New study finds the addition of chiropractic care to usual medical care provides greater relief for low-back pain than usual medical care alone
(DAVENPORT, Iowa) – A new study led by investigators at the Palmer Center for Chiropractic Research, in conjunction with the RAND Corporation and the Samueli Institute, found that patients suffering from low-back pain who received chiropractic care in addition to usual medical care had better short-term improvements in low-back pain intensity and pain-related disability when compared to those who received usual medical care alone.
Results of this groundbreaking research were released today in the inaugural edition of the Journal of the American Medical Association’s online JAMA Network Open. The study – the largest randomized clinical trial in chiropractic research in the U.S. to-date – took place from September 2012 to February 2016 and involved 750 active-duty U.S. military personnel at three sites across the country. Low-back pain is the leading cause of physical disability worldwide. The prevalence of low-back pain among U.S. adults is estimated at 20 percent, with 50 to 80 percent of people reporting a significant episode at some point in their life. Low-back pain is also one of the most common causes of disability in U.S. military personnel.
“This patient-centered, multi-site, pragmatic clinical trial provides the strongest evidence to-date that chiropractic care is safe, effective and can be integrated into multidisciplinary health-care settings,” said Christine Goertz, D.C., Ph.D., lead author of the study. “These findings are critical as the United States health-care system looks for ways to implement existing national guidelines from groups such as the American College of Physicians and the Joint Commission that recommend non-drug treatments, such as spinal manipulative therapy, as the first line of treatment for low-back pain.

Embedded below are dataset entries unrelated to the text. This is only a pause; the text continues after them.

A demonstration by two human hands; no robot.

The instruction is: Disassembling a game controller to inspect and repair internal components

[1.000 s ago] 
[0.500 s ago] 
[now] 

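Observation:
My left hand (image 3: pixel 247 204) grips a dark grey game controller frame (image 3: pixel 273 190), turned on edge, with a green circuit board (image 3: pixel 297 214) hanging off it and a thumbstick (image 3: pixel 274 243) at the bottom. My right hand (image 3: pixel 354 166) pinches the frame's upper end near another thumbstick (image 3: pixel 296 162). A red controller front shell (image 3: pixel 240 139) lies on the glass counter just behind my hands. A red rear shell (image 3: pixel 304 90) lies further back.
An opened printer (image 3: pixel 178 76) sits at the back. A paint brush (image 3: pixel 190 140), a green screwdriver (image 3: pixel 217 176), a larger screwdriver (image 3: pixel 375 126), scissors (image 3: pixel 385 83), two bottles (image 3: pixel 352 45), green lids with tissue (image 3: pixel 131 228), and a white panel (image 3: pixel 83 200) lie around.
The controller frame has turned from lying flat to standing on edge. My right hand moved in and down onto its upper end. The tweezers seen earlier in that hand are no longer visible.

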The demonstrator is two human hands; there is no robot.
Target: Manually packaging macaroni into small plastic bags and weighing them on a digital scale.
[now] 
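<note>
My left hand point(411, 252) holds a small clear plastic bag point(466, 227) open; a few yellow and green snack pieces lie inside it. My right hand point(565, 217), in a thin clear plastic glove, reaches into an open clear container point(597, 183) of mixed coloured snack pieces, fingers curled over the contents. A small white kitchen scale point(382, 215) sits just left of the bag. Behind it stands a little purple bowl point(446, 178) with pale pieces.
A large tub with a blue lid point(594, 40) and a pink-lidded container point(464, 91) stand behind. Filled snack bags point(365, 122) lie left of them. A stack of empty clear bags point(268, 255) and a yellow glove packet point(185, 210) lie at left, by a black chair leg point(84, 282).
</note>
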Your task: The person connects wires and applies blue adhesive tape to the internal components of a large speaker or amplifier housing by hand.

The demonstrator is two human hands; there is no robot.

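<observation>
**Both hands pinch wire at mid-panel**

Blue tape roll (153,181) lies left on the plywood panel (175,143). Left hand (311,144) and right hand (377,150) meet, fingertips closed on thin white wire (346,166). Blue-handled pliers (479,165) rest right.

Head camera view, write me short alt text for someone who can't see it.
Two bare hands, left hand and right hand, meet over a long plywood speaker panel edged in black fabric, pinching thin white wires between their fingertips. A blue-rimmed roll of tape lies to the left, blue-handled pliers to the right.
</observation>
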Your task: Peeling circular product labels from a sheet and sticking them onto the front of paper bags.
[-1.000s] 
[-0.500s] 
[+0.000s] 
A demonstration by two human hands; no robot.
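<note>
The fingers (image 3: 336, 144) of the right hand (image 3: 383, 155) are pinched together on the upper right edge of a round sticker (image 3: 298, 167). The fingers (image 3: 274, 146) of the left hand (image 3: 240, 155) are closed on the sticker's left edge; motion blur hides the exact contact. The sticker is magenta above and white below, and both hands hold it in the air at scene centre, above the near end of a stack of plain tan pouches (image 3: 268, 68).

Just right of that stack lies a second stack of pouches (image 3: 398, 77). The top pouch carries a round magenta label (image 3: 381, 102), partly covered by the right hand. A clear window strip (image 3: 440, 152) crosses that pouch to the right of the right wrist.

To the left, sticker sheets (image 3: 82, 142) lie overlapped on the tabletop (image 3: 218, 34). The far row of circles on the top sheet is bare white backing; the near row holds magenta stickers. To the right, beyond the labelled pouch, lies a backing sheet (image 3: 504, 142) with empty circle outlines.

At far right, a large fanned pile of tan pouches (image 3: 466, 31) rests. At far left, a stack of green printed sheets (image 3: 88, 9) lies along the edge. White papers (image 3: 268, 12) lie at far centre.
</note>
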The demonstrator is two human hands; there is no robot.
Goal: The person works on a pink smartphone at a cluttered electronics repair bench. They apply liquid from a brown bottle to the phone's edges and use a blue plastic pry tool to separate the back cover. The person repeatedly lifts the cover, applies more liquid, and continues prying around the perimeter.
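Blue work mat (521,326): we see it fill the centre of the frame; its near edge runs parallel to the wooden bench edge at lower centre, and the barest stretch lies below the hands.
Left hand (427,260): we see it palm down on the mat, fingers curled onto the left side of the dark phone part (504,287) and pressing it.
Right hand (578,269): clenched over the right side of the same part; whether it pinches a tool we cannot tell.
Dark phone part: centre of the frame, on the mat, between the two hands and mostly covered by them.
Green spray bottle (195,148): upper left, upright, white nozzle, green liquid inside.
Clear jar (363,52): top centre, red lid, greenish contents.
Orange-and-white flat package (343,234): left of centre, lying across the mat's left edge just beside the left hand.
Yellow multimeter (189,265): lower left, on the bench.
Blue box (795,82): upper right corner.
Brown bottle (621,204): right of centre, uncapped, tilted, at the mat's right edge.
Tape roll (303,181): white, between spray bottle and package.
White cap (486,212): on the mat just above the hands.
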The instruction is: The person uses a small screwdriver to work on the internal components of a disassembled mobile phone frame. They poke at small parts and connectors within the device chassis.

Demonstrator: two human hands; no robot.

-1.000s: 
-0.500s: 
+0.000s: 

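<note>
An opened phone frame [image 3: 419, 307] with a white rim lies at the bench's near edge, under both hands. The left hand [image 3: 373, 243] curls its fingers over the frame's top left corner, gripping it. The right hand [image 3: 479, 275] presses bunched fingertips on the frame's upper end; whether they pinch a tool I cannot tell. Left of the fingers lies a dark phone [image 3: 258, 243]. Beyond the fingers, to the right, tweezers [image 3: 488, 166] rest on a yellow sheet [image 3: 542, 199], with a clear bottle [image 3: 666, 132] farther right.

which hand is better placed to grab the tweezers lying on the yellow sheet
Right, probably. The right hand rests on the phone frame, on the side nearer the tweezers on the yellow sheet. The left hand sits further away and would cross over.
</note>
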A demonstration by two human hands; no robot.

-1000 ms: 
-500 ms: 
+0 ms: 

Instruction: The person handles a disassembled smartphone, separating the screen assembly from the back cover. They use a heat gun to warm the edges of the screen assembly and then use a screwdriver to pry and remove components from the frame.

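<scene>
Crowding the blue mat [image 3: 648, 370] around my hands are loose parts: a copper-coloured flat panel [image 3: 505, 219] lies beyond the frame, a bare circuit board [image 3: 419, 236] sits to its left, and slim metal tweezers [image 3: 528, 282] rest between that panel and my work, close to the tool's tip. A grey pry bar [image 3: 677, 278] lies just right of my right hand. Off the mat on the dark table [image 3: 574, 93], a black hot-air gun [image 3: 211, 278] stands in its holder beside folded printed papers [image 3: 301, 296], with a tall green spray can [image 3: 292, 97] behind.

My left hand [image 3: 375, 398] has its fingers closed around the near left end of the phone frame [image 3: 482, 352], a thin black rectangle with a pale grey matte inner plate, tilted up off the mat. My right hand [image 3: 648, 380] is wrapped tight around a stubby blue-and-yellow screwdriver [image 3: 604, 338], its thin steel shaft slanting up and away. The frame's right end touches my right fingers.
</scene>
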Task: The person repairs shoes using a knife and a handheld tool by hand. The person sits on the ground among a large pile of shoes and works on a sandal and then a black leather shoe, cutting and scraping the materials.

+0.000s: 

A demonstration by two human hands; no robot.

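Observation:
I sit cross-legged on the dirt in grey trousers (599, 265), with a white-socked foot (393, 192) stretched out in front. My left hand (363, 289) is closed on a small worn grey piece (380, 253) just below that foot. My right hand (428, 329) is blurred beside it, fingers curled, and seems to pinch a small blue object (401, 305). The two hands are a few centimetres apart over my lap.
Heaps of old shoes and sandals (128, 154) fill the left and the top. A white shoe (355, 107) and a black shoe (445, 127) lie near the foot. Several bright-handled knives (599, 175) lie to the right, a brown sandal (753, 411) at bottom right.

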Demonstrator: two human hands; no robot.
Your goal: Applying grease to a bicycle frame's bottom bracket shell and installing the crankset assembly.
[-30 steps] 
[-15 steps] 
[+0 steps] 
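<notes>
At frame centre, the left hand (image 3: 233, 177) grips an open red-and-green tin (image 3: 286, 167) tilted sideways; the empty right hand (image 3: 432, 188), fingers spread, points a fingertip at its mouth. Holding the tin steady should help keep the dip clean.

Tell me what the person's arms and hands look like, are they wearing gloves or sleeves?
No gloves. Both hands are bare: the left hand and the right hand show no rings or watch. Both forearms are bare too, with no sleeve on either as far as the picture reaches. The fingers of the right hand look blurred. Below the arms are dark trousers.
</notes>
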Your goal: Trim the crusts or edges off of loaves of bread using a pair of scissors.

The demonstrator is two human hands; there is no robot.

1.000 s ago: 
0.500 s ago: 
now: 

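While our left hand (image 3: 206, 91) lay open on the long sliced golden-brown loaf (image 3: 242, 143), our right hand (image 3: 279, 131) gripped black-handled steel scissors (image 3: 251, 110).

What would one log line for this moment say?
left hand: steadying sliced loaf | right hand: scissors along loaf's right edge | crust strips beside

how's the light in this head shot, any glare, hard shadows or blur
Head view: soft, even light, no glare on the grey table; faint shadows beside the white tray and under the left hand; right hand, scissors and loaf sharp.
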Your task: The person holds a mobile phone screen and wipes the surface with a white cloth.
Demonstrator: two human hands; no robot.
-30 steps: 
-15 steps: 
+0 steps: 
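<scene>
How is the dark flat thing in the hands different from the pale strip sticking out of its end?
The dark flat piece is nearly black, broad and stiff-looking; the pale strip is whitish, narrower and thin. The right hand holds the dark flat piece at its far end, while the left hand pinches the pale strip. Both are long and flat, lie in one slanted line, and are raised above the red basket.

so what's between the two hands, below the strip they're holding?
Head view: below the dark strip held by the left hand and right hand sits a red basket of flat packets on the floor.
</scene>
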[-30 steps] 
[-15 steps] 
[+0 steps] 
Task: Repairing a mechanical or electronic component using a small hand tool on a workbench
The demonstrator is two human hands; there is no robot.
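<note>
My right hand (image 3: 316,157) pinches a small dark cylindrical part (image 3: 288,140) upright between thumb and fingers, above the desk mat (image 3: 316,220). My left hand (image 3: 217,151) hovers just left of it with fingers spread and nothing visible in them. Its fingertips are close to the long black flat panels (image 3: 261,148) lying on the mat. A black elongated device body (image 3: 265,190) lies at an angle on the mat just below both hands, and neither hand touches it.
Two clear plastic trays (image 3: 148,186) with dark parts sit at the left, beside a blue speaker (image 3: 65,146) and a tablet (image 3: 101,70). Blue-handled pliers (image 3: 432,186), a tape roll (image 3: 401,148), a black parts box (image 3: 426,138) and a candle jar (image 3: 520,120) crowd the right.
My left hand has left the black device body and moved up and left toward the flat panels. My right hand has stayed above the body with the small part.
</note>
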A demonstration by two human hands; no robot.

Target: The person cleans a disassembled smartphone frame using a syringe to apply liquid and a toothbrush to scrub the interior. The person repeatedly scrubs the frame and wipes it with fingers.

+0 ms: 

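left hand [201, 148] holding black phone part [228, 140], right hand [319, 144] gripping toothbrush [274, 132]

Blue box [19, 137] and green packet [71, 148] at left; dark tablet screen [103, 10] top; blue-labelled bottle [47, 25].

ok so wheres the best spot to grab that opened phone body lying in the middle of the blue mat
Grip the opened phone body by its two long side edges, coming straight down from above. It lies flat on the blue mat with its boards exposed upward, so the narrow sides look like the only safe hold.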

Doctors of chiropractic provide conservative care focused on diagnosis, treatment and co-management, or referral for musculoskeletal conditions, including low-back pain. The primary therapeutic procedure for doctors of chiropractic is spinal manipulative therapy (chiropractic adjustment).Chiropractic use is common. It’s estimated that 8 to 14 percent of U.S. adults seek chiropractic care annually. Chiropractic care is available at 66 U.S. military health-care facilities worldwide.The Palmer Center for Chiropractic Research (PCCR), headquartered on Palmer College of Chiropractic’s main campus in Davenport, Iowa, is the most highly funded chiropractic research center in the U.S. Within the past 10 years, the PCCR has been awarded grants from the NIH, the U.S. Health Resources and Services Administration and the Department of Defense, in addition to private-foundation grants.
Christine Goertz, D.C., Ph.D., lead author; cgoertz@SpineIQ.org
James O’Connor, APR, Marketing & Communication, Palmer College of Chiropractic;
(563) 884-5662; firstname.lastname@example.org; www.palmer.edu
Note to editors/news directors: a PDF of key research findings is online.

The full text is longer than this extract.